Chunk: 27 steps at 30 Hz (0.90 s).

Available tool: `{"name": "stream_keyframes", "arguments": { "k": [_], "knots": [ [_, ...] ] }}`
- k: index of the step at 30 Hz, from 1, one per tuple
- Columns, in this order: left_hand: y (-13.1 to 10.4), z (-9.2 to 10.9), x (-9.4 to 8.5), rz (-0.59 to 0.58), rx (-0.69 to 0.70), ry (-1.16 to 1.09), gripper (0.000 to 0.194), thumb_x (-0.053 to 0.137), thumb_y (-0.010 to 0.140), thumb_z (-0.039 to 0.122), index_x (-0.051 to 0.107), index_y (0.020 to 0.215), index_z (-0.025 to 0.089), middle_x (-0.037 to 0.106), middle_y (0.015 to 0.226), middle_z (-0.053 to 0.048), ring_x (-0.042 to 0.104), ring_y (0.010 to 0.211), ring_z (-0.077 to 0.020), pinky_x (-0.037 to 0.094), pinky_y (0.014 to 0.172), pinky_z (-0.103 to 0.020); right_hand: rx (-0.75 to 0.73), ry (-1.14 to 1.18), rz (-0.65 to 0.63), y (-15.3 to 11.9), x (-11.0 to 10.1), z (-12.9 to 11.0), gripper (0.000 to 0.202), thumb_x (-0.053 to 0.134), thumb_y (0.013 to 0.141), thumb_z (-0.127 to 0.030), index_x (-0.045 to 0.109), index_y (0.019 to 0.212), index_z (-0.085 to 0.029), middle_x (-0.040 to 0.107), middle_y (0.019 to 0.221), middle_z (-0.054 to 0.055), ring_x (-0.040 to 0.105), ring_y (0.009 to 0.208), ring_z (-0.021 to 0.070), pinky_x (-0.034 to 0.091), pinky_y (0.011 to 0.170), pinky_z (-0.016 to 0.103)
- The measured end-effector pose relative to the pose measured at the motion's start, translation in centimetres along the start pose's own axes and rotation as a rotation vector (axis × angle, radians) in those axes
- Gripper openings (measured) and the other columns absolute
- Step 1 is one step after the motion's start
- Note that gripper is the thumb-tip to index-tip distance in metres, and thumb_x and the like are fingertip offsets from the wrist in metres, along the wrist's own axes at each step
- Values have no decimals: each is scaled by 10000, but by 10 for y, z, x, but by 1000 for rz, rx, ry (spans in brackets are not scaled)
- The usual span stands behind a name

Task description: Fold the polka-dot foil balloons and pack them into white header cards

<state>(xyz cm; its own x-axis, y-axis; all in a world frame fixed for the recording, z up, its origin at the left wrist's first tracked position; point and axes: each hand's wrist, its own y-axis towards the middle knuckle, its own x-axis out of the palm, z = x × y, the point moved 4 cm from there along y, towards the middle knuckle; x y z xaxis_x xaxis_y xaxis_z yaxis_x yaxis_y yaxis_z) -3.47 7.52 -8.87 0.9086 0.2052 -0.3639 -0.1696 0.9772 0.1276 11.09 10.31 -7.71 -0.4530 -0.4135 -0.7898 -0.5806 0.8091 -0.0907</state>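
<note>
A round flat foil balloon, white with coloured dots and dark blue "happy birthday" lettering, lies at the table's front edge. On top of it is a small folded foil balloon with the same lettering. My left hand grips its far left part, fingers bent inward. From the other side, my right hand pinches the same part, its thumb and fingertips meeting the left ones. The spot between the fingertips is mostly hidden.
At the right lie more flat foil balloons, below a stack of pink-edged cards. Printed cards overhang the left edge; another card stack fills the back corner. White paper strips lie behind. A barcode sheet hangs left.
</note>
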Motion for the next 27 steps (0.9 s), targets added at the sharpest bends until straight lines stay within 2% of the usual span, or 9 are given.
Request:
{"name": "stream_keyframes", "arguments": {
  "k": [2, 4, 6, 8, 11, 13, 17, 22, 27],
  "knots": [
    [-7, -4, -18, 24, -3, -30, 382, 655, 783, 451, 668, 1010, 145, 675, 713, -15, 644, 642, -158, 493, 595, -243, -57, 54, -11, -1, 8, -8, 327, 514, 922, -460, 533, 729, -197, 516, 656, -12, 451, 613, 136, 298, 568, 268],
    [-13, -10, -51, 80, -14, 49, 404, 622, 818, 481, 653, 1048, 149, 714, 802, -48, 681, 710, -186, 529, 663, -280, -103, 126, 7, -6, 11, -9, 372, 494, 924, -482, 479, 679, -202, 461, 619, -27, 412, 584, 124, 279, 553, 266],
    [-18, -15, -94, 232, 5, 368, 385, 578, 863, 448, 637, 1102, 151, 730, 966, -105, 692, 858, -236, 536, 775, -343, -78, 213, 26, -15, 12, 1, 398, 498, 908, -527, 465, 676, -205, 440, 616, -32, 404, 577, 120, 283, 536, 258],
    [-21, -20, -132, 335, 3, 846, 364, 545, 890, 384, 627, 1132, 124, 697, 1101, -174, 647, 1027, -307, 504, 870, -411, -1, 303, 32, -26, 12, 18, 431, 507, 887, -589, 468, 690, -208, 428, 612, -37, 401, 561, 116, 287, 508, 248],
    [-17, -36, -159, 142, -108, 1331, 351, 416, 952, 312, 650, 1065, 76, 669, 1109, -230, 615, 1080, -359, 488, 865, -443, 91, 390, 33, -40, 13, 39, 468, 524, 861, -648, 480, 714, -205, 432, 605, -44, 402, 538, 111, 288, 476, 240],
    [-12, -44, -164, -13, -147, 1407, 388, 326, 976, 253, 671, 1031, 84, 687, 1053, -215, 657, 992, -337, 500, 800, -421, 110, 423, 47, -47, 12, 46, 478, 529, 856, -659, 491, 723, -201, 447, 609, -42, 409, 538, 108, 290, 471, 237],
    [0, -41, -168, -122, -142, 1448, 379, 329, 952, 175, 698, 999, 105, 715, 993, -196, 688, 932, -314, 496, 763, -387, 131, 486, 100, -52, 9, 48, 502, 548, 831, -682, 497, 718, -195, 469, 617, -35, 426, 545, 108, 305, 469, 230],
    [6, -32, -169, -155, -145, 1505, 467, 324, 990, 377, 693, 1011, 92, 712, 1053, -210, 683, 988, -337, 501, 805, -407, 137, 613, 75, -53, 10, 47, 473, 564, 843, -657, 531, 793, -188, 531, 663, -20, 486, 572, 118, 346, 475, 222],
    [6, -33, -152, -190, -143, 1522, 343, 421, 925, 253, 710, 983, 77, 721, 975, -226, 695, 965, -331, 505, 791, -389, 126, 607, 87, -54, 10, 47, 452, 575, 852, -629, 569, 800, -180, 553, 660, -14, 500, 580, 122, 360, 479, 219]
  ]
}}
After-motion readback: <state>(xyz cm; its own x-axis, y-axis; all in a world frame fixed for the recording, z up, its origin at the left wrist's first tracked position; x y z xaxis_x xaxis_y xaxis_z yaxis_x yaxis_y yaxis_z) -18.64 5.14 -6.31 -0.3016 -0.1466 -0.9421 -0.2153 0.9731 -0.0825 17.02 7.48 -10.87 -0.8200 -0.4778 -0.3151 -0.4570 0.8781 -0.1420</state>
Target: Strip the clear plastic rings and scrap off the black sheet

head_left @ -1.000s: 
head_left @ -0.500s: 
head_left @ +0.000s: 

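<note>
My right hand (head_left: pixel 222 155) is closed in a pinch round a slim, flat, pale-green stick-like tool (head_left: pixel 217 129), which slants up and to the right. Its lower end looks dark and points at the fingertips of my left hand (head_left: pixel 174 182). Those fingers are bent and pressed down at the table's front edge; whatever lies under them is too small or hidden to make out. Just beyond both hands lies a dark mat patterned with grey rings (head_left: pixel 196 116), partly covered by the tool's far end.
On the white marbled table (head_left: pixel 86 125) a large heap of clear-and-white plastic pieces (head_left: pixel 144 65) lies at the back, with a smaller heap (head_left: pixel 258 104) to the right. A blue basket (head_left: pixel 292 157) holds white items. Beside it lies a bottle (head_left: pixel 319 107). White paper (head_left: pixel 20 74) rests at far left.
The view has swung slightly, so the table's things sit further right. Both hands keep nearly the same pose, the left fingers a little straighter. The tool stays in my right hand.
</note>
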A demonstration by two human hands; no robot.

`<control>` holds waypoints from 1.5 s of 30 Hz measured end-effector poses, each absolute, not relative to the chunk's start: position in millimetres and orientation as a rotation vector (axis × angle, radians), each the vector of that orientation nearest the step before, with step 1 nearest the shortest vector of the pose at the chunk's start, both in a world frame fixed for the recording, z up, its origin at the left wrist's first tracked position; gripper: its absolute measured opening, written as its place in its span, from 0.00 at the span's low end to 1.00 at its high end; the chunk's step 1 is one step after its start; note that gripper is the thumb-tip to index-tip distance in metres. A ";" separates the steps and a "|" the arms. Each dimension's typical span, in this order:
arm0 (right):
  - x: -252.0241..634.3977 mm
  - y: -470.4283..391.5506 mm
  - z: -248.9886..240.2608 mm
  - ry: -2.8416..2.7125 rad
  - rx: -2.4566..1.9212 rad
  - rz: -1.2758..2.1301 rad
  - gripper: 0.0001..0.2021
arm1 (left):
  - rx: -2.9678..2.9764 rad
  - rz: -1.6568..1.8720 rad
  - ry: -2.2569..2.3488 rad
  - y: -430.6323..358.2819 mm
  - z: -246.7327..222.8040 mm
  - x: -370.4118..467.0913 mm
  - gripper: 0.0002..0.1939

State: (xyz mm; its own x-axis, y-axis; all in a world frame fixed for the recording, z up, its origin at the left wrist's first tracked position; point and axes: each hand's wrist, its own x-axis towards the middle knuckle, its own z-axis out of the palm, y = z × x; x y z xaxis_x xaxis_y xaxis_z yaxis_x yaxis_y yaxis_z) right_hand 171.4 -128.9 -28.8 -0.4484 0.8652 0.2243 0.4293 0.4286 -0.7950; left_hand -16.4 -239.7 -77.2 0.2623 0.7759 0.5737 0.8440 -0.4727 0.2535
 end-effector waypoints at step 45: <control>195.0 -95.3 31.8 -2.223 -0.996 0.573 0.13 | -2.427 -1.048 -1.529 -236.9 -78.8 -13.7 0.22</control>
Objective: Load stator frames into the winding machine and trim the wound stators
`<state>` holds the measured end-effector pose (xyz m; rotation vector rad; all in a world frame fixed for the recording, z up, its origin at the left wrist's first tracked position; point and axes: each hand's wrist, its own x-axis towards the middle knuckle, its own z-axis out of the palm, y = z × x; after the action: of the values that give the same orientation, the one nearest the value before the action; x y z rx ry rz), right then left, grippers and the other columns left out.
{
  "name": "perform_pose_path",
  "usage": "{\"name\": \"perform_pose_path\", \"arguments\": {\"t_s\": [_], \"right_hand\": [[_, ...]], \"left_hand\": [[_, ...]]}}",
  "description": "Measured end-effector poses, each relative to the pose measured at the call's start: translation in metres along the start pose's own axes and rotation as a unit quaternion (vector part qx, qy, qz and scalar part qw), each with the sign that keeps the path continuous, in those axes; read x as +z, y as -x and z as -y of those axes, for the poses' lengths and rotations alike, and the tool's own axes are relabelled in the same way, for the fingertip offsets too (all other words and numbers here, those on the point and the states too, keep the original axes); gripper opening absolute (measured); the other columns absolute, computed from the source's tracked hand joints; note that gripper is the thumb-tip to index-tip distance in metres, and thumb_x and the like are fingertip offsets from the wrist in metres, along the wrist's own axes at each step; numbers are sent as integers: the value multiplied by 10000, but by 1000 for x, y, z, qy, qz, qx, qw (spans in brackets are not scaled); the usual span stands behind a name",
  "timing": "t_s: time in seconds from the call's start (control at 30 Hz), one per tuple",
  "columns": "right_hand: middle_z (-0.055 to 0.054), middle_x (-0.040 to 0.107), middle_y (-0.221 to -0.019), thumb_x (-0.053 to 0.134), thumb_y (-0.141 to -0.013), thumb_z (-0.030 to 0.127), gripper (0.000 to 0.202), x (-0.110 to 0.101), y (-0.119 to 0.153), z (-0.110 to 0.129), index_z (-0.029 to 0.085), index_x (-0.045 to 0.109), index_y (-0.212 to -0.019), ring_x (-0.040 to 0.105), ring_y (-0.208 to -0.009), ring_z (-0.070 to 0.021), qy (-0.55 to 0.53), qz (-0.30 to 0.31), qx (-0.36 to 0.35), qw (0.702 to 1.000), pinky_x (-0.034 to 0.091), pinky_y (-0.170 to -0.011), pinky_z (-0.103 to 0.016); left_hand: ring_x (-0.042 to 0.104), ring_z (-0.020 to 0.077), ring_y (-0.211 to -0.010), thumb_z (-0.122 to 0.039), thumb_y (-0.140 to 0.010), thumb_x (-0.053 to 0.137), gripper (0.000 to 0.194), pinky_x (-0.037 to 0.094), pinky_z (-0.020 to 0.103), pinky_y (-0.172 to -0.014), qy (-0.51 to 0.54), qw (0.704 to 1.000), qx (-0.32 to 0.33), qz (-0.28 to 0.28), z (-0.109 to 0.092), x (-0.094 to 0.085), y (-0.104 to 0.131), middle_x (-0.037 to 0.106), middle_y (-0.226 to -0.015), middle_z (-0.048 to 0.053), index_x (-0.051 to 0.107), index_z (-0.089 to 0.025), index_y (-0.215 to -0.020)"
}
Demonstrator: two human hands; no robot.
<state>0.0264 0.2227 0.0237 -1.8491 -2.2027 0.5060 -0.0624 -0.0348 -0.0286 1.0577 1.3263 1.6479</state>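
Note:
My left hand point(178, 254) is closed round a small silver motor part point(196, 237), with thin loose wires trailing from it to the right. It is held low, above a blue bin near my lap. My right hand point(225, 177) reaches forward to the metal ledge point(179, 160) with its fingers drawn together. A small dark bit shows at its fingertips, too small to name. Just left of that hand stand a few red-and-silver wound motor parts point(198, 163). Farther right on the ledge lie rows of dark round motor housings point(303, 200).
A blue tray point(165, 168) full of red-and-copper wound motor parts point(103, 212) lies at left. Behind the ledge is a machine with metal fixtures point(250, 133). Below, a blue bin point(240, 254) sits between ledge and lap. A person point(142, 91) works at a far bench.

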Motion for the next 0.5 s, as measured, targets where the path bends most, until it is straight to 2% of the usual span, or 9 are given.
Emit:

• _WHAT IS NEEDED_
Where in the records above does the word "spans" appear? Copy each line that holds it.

• _OUTPUT OF THE TASK_
- Values have no decimals: each is scaled by 10000, but by 10 for y, z, x, but by 1000 for rz, rx, ry (spans in brackets are not scaled)
  "description": "Measured end-effector poses, each relative to the pose measured at the call's start: translation in metres along the start pose's own axes and rotation as a unit quaternion (vector part qx, qy, qz and scalar part qw), each with the sign that keeps the path continuous, in those axes; read x as +z, y as -x and z as -y of those axes, for the poses' lengths and rotations alike, and the tool's own axes are relabelled in the same way, for the fingertip offsets too (all other words and numbers here, those on the point and the states too, keep the original axes); gripper opening absolute (measured); the other columns absolute, computed from the source's tracked hand joints; note that gripper is the thumb-tip to index-tip distance in metres, and thumb_x and the like are fingertip offsets from the wrist in metres, along the wrist's own axes at each step; numbers are sent as integers: the value multiplied by 10000, but by 1000 for x, y, z, qy, qz, qx, qw (spans in brackets are not scaled); the usual span stands behind a name",

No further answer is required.